§ Collected material:
'''

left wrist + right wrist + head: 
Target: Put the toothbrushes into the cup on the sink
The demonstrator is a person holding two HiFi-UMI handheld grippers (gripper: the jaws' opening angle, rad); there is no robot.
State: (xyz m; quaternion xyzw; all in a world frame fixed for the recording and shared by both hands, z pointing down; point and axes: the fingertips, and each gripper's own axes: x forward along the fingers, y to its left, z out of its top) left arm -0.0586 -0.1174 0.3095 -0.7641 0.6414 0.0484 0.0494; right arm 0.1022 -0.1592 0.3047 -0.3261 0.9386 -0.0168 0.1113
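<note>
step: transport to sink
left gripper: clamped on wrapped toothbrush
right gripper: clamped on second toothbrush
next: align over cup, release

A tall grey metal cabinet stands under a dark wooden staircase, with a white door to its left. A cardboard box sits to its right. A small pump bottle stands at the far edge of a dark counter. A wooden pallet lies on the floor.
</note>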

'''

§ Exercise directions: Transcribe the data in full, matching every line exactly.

§ Solution to this task:
left wrist + right wrist + head: 
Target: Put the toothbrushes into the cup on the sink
The demonstrator is a person holding two HiFi-UMI handheld grippers (gripper: the jaws' opening angle, rad); there is no robot.
State: (xyz m; quaternion xyzw; all in a world frame fixed for the recording and shared by both hands, z pointing down; point and axes: the fingertips, and each gripper's own axes: x forward along the fingers, y to its left, z out of its top) left arm -0.0586 -0.1174 0.3095 -0.7641 0.6414 0.0484 0.0494; right arm 0.1022 -0.1592 0.3047 -0.3261 0.9386 -0.0168 0.1113
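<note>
step: transport to sink
left gripper: clamped on wrapped toothbrush
right gripper: clamped on second toothbrush
next: align over cup, release

A tall grey metal cabinet stands under a dark wooden staircase, with a white door to its left. A cardboard box sits to its right. A small pump bottle stands at the far edge of a dark counter. A wooden pallet lies on the floor.
</note>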

The complete answer has been presented.